Work instruction: Nothing outside the range is wanted. Repeat exactly the lines below from the one with "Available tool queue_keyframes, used" through the one with "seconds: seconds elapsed".

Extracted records
⁂

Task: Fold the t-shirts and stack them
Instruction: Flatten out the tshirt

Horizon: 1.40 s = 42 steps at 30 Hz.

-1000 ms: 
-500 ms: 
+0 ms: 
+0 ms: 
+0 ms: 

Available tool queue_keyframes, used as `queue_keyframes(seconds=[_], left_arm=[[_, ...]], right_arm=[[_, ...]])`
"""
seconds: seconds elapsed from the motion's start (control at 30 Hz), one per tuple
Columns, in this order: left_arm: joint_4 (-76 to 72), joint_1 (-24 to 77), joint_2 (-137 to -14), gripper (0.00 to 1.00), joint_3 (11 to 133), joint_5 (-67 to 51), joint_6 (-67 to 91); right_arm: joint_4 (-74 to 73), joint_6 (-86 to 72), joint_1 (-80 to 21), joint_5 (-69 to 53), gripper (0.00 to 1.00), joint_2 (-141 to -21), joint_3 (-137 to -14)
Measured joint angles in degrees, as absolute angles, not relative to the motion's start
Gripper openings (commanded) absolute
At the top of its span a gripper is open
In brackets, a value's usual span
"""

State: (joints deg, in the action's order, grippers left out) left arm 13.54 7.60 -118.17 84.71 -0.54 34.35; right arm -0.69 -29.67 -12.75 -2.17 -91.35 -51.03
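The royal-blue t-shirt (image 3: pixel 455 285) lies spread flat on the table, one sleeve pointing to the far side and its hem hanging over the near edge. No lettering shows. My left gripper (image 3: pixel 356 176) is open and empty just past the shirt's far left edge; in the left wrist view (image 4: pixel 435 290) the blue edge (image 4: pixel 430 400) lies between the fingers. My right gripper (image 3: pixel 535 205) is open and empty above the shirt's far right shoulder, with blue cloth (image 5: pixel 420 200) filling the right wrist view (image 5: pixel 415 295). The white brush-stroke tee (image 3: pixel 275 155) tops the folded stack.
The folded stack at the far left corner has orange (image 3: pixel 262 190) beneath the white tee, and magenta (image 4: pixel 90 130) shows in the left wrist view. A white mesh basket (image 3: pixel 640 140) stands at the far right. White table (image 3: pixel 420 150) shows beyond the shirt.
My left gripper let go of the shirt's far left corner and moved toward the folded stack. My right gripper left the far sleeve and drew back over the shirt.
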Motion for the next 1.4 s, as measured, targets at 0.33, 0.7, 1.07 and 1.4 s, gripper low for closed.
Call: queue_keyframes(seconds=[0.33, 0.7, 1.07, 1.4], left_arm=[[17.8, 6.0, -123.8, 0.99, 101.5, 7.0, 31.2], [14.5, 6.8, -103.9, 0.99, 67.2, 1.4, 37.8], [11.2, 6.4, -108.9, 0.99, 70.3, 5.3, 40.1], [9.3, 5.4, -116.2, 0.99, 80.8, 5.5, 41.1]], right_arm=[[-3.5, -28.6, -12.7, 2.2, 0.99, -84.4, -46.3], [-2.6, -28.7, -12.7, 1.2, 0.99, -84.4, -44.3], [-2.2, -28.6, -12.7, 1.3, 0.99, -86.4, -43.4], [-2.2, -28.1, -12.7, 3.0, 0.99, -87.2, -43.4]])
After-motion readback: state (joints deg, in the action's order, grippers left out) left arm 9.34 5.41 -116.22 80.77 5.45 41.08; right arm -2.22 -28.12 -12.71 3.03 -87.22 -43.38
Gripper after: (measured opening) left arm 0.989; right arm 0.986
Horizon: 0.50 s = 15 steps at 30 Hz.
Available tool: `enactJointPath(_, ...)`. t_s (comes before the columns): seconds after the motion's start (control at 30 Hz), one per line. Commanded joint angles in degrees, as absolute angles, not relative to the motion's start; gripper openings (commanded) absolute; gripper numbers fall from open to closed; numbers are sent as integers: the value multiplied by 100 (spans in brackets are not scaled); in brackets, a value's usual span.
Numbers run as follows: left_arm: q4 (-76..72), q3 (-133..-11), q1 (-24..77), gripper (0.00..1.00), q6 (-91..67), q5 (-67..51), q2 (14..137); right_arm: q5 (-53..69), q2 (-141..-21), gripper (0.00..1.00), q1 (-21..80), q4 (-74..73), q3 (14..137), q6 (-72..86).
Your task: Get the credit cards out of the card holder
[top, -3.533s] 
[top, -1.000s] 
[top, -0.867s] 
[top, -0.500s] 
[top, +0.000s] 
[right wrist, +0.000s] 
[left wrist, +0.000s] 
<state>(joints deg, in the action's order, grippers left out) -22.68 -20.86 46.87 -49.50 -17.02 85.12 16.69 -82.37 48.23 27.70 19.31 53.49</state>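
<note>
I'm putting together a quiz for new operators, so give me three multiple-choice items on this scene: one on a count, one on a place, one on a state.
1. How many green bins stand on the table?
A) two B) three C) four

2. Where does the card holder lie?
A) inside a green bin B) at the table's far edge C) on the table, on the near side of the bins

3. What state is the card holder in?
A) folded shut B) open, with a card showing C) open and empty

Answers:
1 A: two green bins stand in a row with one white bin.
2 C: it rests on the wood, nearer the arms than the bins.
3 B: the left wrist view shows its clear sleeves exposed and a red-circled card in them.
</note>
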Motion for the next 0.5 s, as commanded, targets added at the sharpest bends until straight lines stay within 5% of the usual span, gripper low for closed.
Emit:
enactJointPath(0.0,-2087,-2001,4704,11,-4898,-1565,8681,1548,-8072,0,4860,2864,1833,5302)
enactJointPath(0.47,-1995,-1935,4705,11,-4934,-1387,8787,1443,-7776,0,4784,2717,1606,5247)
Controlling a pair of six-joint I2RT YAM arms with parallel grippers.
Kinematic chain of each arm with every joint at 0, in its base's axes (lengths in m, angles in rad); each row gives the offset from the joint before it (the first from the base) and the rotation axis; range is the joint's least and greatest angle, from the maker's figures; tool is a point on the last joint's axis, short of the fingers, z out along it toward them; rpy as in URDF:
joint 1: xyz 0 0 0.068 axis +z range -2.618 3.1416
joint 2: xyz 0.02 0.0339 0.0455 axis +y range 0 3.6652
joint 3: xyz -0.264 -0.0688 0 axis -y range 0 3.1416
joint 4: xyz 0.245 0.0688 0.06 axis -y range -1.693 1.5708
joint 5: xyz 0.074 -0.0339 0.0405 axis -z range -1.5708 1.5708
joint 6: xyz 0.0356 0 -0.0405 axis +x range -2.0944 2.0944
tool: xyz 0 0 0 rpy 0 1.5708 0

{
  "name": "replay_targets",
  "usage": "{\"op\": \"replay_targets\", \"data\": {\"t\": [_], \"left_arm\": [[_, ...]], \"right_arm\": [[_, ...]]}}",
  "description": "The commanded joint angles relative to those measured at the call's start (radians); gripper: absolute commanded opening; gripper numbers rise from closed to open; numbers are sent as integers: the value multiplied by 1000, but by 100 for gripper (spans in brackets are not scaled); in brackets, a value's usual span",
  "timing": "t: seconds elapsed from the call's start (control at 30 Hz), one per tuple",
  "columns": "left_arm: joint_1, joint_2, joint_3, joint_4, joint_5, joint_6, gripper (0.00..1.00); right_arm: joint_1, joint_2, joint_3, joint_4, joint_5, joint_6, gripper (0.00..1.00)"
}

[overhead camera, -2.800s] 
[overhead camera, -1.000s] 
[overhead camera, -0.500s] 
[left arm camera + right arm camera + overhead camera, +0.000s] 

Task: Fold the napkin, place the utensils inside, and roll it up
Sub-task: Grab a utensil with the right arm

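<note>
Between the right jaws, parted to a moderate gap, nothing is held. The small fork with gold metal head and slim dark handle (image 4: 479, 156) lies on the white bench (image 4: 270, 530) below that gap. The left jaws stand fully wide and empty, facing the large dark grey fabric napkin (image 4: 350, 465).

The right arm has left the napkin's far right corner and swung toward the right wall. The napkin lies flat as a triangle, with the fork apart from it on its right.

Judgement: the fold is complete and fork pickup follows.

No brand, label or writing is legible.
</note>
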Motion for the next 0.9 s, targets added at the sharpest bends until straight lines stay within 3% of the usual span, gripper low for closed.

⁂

Written response:
Available tool queue_keyframes, used as `queue_keyframes(seconds=[_], left_arm=[[_, ...]], right_arm=[[_, ...]])`
"""
seconds: seconds elapsed from the motion's start (control at 30 Hz), one per tuple

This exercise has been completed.